| Exercise instructions |
A verbatim copy of the listing is what is needed, minus any pictures.

:: Source material ::

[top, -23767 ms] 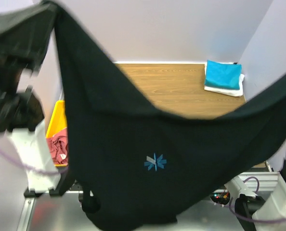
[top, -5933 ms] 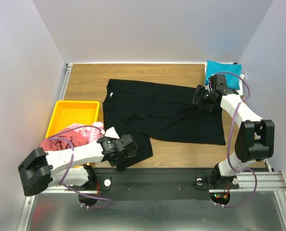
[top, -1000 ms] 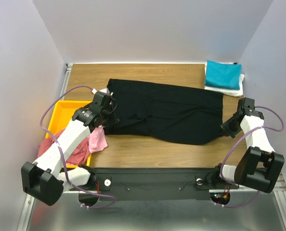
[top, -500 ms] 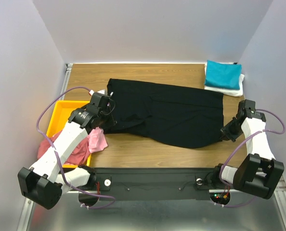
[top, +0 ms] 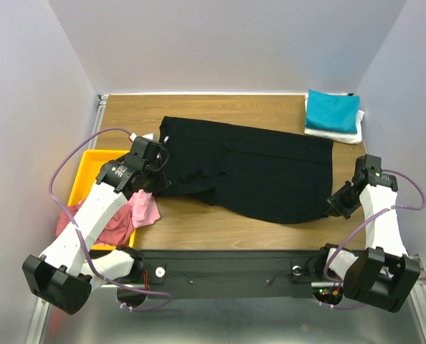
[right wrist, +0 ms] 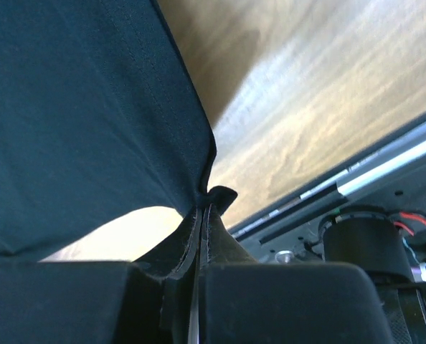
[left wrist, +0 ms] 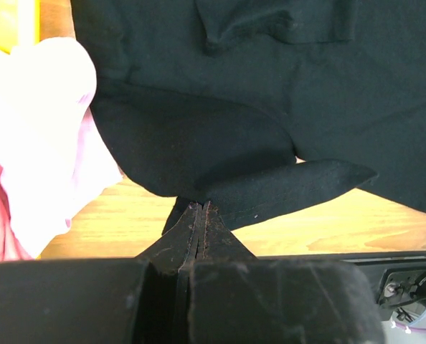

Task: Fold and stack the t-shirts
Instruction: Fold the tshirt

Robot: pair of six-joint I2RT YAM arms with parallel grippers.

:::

| Solution to the exercise |
[top, -23767 ms] 
[top, -5933 ms] 
[top, -1000 ms] 
[top, -500 ms] 
[top, +0 ms] 
[right wrist, +0 ms] 
[left wrist, +0 ms] 

Task: Fold and stack the t-shirts
Instruction: Fold the tshirt

Robot: pair of six-joint I2RT YAM arms with parallel grippers.

The output contains nothing further.